**WHAT TO PRODUCE:**
Return, word for word, the lines of the listing below from the one with "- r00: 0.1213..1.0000" through the one with "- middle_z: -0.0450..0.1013", and no other lines.

**DATA SECTION:**

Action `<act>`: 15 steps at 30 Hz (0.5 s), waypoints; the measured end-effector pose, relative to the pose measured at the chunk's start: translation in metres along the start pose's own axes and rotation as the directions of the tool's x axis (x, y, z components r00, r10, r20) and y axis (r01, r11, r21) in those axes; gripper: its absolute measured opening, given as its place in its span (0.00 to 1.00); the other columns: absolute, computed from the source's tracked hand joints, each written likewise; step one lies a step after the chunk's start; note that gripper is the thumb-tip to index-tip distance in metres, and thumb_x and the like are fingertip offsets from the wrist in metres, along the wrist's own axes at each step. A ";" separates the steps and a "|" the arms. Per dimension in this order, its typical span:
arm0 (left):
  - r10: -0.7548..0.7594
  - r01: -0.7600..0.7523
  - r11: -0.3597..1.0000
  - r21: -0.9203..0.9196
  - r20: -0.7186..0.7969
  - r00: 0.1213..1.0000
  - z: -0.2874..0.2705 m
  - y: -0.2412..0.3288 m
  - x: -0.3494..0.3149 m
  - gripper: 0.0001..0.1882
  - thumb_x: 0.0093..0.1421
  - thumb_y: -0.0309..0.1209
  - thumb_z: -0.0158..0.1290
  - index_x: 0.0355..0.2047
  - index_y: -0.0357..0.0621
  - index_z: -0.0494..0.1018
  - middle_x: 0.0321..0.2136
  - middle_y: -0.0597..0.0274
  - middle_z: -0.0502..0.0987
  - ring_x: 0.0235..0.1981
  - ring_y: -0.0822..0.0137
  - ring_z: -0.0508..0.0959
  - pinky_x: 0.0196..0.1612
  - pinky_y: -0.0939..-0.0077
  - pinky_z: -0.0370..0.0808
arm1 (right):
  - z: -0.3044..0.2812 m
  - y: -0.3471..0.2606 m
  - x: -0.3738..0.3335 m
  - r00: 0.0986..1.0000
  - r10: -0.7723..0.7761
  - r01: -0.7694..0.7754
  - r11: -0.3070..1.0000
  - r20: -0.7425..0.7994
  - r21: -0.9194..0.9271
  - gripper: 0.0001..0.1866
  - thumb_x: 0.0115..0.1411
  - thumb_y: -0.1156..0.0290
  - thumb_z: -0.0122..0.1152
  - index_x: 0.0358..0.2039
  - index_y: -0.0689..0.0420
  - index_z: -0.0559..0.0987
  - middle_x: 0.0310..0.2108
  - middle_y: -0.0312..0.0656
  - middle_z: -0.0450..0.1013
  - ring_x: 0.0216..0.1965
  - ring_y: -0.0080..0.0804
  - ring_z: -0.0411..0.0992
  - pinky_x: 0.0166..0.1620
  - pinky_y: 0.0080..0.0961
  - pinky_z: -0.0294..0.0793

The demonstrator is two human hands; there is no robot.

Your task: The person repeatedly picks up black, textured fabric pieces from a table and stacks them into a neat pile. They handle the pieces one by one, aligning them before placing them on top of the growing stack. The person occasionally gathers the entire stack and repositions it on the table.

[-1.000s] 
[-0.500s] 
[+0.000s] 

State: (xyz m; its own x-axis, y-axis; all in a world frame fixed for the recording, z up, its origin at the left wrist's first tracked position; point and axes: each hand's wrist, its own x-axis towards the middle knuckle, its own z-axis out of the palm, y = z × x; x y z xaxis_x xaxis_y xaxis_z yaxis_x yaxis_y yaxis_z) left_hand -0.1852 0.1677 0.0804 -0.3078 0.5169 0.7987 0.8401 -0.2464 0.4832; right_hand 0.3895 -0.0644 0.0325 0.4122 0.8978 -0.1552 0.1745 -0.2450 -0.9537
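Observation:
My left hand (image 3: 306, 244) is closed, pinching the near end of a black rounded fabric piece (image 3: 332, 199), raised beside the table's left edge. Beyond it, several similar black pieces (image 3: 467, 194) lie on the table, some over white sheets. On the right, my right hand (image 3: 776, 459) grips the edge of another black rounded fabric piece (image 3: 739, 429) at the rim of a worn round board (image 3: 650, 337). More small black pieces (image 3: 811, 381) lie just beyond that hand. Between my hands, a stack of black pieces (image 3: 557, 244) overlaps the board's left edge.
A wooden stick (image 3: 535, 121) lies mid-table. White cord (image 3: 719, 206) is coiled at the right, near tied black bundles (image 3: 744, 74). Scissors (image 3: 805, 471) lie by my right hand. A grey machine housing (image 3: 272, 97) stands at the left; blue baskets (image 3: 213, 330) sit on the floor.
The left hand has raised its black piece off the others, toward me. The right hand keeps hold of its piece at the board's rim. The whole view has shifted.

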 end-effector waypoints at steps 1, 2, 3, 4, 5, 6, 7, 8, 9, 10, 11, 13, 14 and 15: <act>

**WRITTEN SOLUTION:**
  - r00: 0.1213..1.0000
  - z: -0.2874..0.2705 m
  - y: -0.2412..0.3288 m
  - x: -0.3494..0.3149 m
  - gripper: 0.0001..0.1882
  - thumb_x: 0.0093..0.1421
  - thumb_y: -0.0309..0.1209
  - thumb_z: -0.0158..0.1290
  - index_x: 0.0355..0.2047
  - index_y: -0.0357..0.0621
  - index_z: -0.0494..0.1018
  - middle_x: 0.0321..0.2136
  - middle_y: -0.0597..0.0274
  - middle_z: -0.0502..0.0987
  - ring_x: 0.0235..0.1981
  - ring_y: -0.0822..0.0137
  - ring_z: -0.0508..0.0959
  - pinky_x: 0.0196..0.1612
  - pinky_y: -0.0939..-0.0077
  - pinky_z: -0.0370..0.0808
arm1 (right):
  - z: -0.3044..0.2812 m
  - y: -0.3471..0.2606 m
  - x: -0.3738..0.3335 m
  - r00: 0.0986..1.0000
  - r10: -0.7723..0.7761
  - r01: -0.7694..0.7754
  - r11: -0.3070..1.0000
  - r20: -0.7425..0.7994
  - r21: -0.9194..0.9271
  - gripper: 0.0001..0.1866
  - thumb_x: 0.0115..0.1411
  - thumb_y: -0.1156..0.0290
  - thumb_z: -0.0122..0.1152
  - index_x: 0.0358..0.2039
  - index_y: -0.0689..0.0420
  - index_z: -0.0559..0.0987
  - middle_x: 0.0310..0.2108
  - middle_y: -0.0312..0.0656
  - middle_z: -0.0450..0.1013

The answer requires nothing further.